Sunday, April 10, 2016

Canonical and Non-Canonical Clauses

All English sentences can be classified as canonical and non-canonical clauses. Canonical clauses are the most basic sentences we can construct. They are also the most common. Here are examples of canonical and non-canonical clauses:

Canonical: Oliver has finished his report.
Non-Canonical: Oliver hasn't finished his report.

Canonical: Alexandra is coming for lunch.
Non-Canonical: Is Alexandra coming for lunch?

Canonical: The workers knew the truth.
Non-Canonical: He said that the workers knew the truth.

Canonical: She missed her last bus.
Non-Canonical: Either she missed her last bus or it was late.

Canonical: The maid stole the vase.
Non-Canonical: The vase was stolen by the maid.

From the examples, we see that canonical clauses are affirmative. Negatives clauses are non-canonical.

Canonical clauses are declarative. Interrogatives are non-canonical. This is also true of imperatives (Please come now!) and exclamatives (What a beautiful day!).

Main clauses are canonical. If we add a subordinate clause (that the workers knew the truth), we have a non-canonical clause.

Canonical clauses are simple sentences.

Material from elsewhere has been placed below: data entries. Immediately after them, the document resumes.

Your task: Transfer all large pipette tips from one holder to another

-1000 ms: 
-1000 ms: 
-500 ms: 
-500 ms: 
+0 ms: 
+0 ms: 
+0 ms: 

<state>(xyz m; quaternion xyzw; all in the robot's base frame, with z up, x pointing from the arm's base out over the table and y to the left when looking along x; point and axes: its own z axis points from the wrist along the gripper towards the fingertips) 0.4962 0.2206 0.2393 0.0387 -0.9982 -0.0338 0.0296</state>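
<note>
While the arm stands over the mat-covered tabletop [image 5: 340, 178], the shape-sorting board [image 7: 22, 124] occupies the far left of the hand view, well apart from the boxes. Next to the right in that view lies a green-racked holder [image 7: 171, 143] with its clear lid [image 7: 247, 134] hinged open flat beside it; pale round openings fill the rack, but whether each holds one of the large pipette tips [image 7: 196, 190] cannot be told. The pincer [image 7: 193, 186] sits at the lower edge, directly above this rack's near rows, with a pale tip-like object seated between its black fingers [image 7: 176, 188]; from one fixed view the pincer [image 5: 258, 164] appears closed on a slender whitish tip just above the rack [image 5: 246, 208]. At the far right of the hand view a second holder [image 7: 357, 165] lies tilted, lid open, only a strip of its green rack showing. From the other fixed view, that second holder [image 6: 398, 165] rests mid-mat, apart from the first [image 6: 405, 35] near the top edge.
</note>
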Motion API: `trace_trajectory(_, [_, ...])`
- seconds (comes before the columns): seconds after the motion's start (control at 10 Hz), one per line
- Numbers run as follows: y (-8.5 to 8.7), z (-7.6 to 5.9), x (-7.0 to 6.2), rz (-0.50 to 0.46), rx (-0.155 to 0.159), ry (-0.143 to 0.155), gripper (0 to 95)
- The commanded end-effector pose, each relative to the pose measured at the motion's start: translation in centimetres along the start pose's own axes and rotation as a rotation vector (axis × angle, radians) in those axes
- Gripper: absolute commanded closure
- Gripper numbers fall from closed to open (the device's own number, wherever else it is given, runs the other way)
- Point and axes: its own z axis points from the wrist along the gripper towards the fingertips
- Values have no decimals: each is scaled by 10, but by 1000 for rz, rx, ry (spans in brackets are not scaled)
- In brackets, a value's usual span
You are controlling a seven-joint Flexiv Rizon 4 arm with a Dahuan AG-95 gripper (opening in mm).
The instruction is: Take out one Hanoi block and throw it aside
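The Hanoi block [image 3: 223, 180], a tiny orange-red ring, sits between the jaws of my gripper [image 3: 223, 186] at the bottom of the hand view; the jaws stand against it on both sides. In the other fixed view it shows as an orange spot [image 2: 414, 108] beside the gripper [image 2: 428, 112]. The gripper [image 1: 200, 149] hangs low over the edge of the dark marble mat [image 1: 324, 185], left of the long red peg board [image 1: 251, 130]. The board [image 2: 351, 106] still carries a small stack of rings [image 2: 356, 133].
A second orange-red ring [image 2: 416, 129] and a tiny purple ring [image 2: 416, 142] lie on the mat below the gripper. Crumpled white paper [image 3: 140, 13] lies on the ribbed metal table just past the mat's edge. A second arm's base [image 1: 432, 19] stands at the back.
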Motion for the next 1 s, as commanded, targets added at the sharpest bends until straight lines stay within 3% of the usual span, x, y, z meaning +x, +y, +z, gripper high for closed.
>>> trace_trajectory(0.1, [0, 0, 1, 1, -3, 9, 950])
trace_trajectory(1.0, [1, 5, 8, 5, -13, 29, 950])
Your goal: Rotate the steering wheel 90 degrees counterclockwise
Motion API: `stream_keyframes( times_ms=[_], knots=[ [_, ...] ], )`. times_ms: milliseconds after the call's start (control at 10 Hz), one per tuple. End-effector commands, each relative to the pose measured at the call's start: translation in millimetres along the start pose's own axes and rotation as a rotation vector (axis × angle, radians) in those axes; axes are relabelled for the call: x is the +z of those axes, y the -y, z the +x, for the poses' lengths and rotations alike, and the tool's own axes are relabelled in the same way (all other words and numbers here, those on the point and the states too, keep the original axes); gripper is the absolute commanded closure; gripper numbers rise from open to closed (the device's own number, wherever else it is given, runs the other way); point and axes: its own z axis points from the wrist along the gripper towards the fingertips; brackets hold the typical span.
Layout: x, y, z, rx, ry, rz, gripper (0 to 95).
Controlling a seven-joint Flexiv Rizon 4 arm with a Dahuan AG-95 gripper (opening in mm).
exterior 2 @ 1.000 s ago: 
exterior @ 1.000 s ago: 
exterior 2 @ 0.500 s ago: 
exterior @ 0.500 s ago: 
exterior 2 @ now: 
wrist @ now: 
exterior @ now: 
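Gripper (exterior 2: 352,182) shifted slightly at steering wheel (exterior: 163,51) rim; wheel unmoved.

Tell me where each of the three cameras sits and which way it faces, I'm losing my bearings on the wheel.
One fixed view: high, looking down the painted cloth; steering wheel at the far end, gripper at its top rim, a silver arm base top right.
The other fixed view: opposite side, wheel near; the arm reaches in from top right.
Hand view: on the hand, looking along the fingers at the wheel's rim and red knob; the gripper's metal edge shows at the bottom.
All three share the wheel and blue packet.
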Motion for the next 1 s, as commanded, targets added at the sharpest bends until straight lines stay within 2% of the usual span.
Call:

If we have a compound sentence with a correlative conjunction such as either or, we have a non-canonical clause.

Canonical clauses are in active voice. If we use passive voice, we have a non-canonical clause.

Canonical clauses are the most elementary of English syntax. They are in active voice and are main clauses, simple clauses, affirmatives and declaratives. Other types of clauses are classified as non-canonical.